Kekuatan tersebut bukan tanpa alasan, mereka telah merencanakan jauh-jauh hari karena mereka sadar bahwa Roma tak dapat dibangun hanya dengan semalam. Mereka juga pernah mengalami masa-masa sulit seperti kondisi persepakbolaan kita saat ini. Terpuruklah yang menjadikan mereka sadar bahwa sesungguhnya mereka tidak benar-benar memiliki kualitas seburuk itu. Kemudian mereka melakukan perombakan secara besar-besaran dan sistemastis untuk hasil yang lebih baik di kemudian hari.

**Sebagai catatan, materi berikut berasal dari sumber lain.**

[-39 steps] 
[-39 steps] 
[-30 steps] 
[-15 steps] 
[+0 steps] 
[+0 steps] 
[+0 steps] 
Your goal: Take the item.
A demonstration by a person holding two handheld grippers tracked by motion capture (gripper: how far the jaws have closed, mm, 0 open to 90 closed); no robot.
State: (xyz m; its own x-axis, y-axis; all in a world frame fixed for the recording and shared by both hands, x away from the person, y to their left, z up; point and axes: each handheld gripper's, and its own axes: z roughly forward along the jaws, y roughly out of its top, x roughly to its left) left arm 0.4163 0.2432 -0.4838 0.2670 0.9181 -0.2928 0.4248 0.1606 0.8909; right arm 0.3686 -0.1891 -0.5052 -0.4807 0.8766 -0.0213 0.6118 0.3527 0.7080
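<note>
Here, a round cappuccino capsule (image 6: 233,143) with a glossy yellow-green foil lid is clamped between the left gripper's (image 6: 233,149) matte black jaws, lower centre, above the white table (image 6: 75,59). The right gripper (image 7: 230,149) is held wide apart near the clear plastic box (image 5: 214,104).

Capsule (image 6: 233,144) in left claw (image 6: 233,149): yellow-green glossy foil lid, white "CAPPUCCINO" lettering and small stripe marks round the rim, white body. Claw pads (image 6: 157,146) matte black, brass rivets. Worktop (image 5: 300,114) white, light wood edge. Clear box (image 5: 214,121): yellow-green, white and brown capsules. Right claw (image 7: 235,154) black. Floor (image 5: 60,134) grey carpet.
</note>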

Pembenahan liga menjadi dasar dan fokus utama yang mereka lakukan. Kebijakan yang konstruktif akan menghasilkan liga yang konstruktif pula. Mereka wani Bondo sehingga pantaslah mereka memiliki ekspektasi tinggi. Dengan adanya tim-tim yang (harus) profesional membuat para pengusaha di Thailand seperti mendapatkan angin segar dalam peluang bisnis mereka. Banyaknya pengusaha yang terjun ke dunia persepakbolaan juga menjadikan terbentuknya tim-tim profesional yang bagus dan keren-keren pastinya. Bisa anda cari di Google dengan kata pencarian: Buriram United.
Keren kan ?
Adanya klub profesional seperti Buriram United dapat mempengaruhi tim-tim lain di Thailand untuk berbenah menjadi tim profesional murni. Efeknya, kini banyak tim profesional murni di Liga Thailand. Bukti nyata telah dihasilkan dan dirasakan pemain, suporter, dan federasi. Kebanyakan, tim di Thailand sudah memiliki stadion, lapangan latihan beserta gym dan recovery center, marketing office, dan bahkan memiliki armada bus sendiri. Prestise serta pride sebuah klub otomatis juga akan meningkat seiring hasil dari usaha mereka selama ini. Dalam segi pembinaan, mereka juga menjalin kerjasama dalam berbagai hal dengan klub-klub liga eropa. Seperti Buriram United yang bekerjasama dengan Leicester City dalam hal pembinaan. Dari hasil tersebut, tak heran mereka memiliki kualitas liga yang maju dan berimbas pada outputnya yakni tim nasional.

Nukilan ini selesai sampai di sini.